## ACTION ITEM
Filter this data down to the lines that hold "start", and copy them.

SUPPLIED MATERIAL: Begin

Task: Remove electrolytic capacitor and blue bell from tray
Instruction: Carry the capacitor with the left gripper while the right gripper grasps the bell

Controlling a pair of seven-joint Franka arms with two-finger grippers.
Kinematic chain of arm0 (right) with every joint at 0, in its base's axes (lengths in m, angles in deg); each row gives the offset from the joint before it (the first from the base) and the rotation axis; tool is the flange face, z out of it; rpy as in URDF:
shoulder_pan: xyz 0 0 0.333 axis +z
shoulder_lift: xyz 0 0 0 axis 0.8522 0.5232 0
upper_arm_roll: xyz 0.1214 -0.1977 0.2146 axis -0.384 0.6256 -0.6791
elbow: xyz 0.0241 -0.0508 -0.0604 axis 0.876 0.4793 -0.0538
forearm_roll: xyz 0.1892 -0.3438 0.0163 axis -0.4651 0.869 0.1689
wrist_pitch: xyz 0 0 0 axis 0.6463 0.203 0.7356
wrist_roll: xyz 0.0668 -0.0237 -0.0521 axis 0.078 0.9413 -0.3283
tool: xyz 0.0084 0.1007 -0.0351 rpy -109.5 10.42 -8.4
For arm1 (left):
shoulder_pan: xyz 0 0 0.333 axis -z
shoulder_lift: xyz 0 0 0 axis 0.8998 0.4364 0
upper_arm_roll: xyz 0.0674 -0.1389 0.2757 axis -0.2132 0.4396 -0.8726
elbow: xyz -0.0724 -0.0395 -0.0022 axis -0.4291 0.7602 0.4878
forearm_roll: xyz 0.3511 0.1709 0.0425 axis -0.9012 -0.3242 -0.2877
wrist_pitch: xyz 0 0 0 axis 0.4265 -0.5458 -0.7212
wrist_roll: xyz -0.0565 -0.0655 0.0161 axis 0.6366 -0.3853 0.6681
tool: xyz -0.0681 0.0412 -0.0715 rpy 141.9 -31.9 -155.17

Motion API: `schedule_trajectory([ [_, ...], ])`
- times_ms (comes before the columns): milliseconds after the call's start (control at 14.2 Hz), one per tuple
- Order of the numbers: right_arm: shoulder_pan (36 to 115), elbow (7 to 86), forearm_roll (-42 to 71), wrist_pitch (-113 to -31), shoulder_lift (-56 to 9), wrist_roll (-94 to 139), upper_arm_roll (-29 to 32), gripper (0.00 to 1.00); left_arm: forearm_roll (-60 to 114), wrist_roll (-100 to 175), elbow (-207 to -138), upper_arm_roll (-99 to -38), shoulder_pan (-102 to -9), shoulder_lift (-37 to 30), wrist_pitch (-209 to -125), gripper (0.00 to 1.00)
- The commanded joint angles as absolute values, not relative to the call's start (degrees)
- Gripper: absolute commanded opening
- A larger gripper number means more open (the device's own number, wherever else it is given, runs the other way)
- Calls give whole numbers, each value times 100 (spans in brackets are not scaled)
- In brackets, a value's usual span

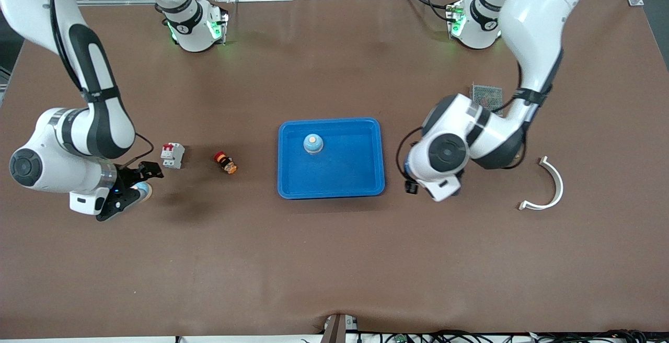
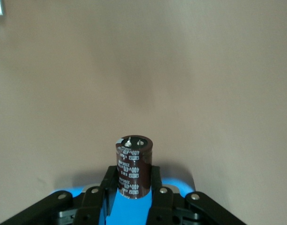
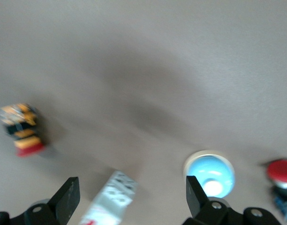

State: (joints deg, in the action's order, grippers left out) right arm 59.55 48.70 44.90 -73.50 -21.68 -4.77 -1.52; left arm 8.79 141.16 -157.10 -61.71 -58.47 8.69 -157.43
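My left gripper [image 2: 133, 187] is shut on a dark brown cylindrical capacitor [image 2: 133, 166] and holds it upright. In the front view this gripper [image 1: 413, 185] hangs by the edge of the blue tray [image 1: 366, 175] toward the left arm's end; the capacitor is hidden there. A light-blue bell [image 1: 312, 144] with an orange knob sits in the tray. My right gripper [image 1: 130, 190] is open and empty, low over the table toward the right arm's end. A second light-blue round bell [image 1: 143, 190] with a white rim lies right beside one of its fingers, also seen in the right wrist view [image 3: 209, 176].
A white circuit breaker [image 1: 172, 155] and a red and yellow push button [image 1: 226, 162] lie between the right gripper and the tray. The breaker [image 3: 110, 197] shows between my right fingers. A white curved clip [image 1: 549, 186] and a grey perforated board [image 1: 486, 96] lie toward the left arm's end.
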Motion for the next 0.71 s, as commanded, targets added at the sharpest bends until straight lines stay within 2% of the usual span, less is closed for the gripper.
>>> schedule_trajectory([
  [0, 6354, 4989, 4402, -7102, -2560, 667, -121, 100, 945, 13493, -16310, -5894, -6551, 653, -15666, 0],
  [353, 6995, 5051, 4112, -6978, -2867, 2303, -121, 100, 910, 11463, -16769, -5893, -7668, 653, -15666, 0],
  [635, 7742, 5147, 4112, -7012, -3079, 3858, -113, 100, 682, 10731, -16804, -5911, -8073, 714, -15675, 0],
])
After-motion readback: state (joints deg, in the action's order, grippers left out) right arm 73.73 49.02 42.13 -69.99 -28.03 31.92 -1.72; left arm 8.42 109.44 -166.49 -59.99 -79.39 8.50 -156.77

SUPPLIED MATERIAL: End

## COMPLETED TASK
- times_ms (comes before the columns): milliseconds after the call's start (control at 14.2 Hz), one per tuple
- The commanded joint angles as absolute values, not relative to the call's start (degrees)

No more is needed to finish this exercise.